◆ **WORK REQUIRED**:
For this listing, the lines between the one holding "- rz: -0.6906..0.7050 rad" and the one holding "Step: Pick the", inclusive, must be set down exactly.
###
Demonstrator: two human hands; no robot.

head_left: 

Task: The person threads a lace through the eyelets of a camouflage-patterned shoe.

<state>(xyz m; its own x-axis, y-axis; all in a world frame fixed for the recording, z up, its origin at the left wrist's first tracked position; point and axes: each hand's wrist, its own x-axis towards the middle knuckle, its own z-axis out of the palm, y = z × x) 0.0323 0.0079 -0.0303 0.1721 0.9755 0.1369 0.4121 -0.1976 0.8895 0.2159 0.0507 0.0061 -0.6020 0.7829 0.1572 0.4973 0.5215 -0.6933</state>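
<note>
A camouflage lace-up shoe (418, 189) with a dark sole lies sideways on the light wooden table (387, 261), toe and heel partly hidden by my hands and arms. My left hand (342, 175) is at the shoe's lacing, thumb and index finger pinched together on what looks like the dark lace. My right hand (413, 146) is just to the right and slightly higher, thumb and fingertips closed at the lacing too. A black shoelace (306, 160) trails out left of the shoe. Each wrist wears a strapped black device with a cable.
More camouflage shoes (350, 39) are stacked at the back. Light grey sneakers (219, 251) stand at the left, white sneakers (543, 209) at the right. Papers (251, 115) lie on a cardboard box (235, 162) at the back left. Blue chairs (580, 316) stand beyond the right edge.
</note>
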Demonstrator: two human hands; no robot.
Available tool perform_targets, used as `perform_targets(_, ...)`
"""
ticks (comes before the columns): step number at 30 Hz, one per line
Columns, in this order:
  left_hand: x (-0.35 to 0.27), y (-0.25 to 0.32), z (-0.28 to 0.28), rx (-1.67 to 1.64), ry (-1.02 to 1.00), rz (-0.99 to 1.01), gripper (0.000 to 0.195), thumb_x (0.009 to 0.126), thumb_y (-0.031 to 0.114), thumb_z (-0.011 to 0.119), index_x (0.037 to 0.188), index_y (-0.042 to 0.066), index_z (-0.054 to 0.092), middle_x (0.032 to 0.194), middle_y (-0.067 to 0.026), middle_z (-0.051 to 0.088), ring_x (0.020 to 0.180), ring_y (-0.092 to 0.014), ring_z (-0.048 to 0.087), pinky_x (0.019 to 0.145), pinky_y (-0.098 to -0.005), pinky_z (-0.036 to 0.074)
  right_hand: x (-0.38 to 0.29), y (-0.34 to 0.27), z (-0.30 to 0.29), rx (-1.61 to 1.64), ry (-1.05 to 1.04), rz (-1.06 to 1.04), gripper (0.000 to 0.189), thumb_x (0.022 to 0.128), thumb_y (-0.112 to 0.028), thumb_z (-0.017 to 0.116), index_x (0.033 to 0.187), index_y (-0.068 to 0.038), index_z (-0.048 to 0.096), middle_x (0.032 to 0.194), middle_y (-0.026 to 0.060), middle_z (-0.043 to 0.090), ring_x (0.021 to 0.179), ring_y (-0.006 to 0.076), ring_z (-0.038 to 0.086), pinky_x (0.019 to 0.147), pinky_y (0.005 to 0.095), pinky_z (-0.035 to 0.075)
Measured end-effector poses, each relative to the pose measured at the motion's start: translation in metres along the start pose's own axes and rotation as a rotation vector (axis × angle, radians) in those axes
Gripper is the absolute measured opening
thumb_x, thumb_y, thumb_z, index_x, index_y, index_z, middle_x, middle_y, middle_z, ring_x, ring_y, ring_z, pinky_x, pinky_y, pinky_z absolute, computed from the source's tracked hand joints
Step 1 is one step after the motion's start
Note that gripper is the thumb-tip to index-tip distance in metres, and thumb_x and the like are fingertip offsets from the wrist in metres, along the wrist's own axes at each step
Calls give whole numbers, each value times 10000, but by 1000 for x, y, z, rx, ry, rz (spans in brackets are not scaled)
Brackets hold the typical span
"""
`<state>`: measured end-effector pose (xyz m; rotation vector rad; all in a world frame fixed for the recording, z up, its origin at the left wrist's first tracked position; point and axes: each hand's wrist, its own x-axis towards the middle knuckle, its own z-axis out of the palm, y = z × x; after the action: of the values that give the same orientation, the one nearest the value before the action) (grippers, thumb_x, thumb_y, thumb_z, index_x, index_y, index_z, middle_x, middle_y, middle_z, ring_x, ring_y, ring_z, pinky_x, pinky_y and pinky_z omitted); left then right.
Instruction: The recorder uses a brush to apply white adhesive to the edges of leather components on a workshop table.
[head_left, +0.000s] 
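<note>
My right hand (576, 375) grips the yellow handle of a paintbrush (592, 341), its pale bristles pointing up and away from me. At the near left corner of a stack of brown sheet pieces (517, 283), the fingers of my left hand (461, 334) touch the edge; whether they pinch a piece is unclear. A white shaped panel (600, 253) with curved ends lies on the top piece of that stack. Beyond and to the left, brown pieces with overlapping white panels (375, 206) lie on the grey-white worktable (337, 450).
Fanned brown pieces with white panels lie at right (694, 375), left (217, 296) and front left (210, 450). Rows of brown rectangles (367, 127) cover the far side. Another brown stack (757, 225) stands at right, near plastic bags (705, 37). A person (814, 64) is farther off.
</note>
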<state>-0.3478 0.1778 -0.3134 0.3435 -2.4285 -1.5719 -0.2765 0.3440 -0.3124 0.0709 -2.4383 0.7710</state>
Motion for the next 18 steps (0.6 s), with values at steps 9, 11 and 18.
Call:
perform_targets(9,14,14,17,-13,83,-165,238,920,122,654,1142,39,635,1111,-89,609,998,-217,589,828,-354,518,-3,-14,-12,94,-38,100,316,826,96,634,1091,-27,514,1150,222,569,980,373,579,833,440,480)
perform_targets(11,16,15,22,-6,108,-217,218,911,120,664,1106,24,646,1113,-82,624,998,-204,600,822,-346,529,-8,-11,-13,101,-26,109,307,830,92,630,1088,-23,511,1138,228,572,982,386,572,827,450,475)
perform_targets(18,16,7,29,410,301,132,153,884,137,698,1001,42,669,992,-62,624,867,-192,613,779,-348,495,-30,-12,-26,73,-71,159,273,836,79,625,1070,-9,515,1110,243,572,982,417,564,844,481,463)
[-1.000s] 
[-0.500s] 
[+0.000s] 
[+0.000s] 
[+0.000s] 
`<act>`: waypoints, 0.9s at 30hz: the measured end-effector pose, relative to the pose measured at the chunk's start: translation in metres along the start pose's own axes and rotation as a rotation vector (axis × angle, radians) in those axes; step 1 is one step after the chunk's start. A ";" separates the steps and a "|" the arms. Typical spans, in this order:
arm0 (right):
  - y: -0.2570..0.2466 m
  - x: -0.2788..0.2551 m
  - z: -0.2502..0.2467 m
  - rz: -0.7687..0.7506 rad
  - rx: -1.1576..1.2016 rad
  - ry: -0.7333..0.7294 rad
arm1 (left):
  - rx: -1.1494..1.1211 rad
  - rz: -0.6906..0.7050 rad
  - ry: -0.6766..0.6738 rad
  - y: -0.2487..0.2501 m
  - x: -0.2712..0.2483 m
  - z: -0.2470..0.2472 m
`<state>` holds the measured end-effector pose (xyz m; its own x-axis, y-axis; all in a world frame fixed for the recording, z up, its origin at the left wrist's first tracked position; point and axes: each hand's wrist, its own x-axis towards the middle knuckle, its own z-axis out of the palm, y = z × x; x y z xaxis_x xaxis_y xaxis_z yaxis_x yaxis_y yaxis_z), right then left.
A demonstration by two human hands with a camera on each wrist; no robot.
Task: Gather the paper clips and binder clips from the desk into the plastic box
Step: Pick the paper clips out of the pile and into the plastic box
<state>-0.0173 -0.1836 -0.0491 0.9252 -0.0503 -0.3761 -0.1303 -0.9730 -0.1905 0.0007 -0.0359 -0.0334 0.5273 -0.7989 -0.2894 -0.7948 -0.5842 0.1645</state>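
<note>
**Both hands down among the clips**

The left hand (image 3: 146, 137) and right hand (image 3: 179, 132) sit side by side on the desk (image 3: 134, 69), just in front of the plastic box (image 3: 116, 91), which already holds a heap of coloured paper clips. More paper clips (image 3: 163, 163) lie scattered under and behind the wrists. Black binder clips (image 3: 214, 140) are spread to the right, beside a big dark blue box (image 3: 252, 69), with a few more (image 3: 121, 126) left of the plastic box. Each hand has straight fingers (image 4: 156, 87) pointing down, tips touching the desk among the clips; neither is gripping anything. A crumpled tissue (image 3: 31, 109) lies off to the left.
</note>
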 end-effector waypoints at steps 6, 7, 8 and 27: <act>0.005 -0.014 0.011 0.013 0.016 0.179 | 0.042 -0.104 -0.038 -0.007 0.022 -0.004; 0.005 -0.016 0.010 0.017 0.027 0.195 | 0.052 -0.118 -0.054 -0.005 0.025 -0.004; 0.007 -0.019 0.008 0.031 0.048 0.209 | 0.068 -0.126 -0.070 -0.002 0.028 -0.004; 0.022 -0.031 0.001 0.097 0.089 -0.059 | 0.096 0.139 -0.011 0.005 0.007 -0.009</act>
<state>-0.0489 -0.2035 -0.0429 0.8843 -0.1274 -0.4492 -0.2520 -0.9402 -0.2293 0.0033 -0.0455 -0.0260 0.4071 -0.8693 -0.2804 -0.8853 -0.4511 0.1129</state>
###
◆ **WRITTEN RESPONSE**:
  - rz: -0.6906..0.7050 rad
  - ry: -0.6766..0.6738 rad
  - y: -0.2487..0.2501 m
  - x: -0.2712..0.2483 m
  - z: -0.2470..0.2472 m
`<state>` holds the measured end-effector pose (xyz m; its own x-axis, y-axis; all in a world frame fixed for the recording, z up, its origin at the left wrist's first tracked position; point and axes: each hand's wrist, its own x-axis towards the middle knuckle, its own z-axis out of the palm, y = z × x; x y z xaxis_x xaxis_y xaxis_z yaxis_x yaxis_y yaxis_z), right then left.
A demonstration by two human hands with a camera on each wrist; no robot.
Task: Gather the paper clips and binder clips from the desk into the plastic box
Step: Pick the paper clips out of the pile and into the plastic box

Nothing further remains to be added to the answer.